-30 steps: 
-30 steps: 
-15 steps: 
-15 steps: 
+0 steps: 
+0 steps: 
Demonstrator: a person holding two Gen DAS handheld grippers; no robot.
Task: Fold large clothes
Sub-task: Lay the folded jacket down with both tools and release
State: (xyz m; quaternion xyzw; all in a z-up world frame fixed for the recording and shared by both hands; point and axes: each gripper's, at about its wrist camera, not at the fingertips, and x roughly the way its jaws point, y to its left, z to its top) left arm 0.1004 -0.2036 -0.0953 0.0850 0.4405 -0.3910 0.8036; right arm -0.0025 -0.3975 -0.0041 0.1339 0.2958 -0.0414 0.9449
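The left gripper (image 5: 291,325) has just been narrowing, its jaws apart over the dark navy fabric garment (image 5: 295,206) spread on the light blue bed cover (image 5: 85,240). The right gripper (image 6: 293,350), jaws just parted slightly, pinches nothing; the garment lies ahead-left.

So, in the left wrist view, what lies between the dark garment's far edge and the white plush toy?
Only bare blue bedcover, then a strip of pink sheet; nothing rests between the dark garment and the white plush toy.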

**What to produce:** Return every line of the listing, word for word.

**Completed exercise:**
-30 steps: 
-30 steps: 
-15 steps: 
-15 steps: 
+0 steps: 
+0 steps: 
Demonstrator: a person holding two Gen DAS handheld grippers; no robot.
Task: Fold large clothes
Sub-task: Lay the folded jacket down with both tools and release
State: (xyz m; quaternion xyzw; all in a z-up world frame fixed for the recording and shared by both hands; point and axes: each gripper's, at about its wrist camera, not at the fingertips, and x roughly the way its jaws point, y to its left, z to its top) left arm 0.1004 -0.2036 -0.0953 0.0850 0.4405 -0.3910 0.8036; right arm -0.0025 -0.3975 -0.0041 0.1339 0.2958 -0.0414 0.9449
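The left gripper (image 5: 291,325) has just been narrowing, its jaws apart over the dark navy fabric garment (image 5: 295,206) spread on the light blue bed cover (image 5: 85,240). The right gripper (image 6: 293,350), jaws just parted slightly, pinches nothing; the garment lies ahead-left.

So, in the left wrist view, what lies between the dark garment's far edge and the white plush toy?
Only bare blue bedcover, then a strip of pink sheet; nothing rests between the dark garment and the white plush toy.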

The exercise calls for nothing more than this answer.